• **WORK ORDER**: The answer must be every line of the data that holds the word "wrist".

• **DATA PROVIDED**:
—————
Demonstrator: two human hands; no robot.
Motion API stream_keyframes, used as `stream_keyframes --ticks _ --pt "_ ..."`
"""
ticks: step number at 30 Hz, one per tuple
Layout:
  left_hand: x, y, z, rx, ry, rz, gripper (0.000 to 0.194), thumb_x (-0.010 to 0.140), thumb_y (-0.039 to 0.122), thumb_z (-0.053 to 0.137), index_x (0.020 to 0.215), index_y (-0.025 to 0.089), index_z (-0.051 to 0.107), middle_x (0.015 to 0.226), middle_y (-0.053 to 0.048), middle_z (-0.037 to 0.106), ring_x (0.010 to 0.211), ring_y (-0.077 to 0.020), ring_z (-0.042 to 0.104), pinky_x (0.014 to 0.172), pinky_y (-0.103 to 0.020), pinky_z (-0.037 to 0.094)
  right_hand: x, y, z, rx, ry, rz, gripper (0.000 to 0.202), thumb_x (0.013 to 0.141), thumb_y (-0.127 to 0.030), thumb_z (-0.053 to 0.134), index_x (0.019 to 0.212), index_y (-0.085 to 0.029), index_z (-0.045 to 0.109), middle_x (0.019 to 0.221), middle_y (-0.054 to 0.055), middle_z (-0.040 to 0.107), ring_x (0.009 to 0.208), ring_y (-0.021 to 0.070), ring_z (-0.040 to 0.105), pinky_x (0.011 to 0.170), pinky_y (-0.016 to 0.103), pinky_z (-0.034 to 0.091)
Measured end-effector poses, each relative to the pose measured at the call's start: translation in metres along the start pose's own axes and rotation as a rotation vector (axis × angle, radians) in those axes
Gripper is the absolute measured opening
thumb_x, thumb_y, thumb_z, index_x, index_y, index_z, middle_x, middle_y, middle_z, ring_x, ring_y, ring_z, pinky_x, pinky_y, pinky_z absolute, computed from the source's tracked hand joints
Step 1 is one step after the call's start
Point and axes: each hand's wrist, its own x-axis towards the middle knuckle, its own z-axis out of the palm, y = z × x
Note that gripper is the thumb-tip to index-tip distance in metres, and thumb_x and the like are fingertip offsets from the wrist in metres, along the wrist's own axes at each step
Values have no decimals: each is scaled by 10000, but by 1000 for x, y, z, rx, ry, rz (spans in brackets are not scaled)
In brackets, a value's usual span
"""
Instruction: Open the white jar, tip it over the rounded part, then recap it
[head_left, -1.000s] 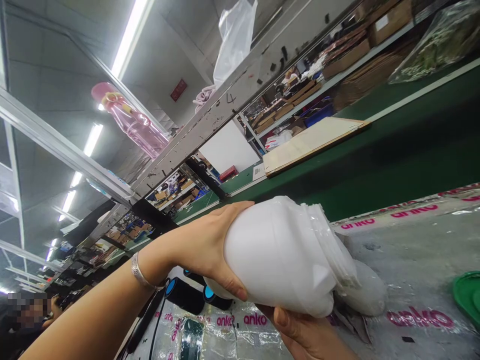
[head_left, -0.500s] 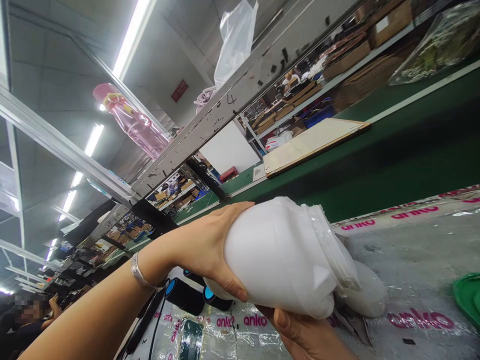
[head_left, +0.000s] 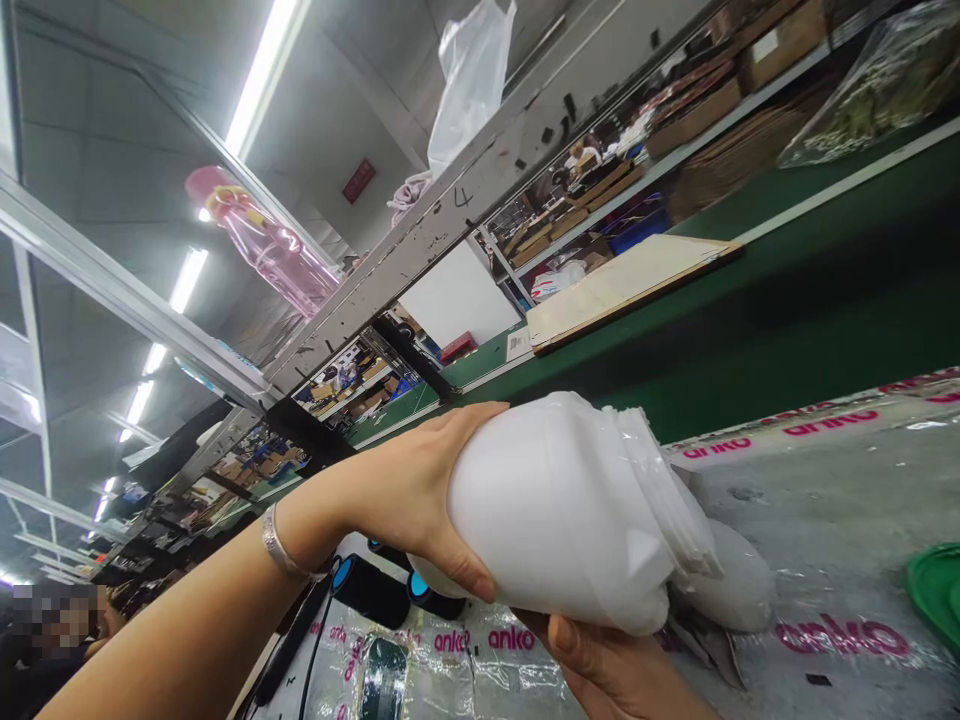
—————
• **SOLUTION TO THIS PROBLEM**:
Point and axes: each hand's wrist, its own x-axis towards the middle knuckle, its own z-axis out of the palm, y = z × x
Note that gripper is the thumb-tip to index-tip distance in metres, and thumb_x and the like are fingertip offsets from the wrist in metres, along the wrist's own axes at each step

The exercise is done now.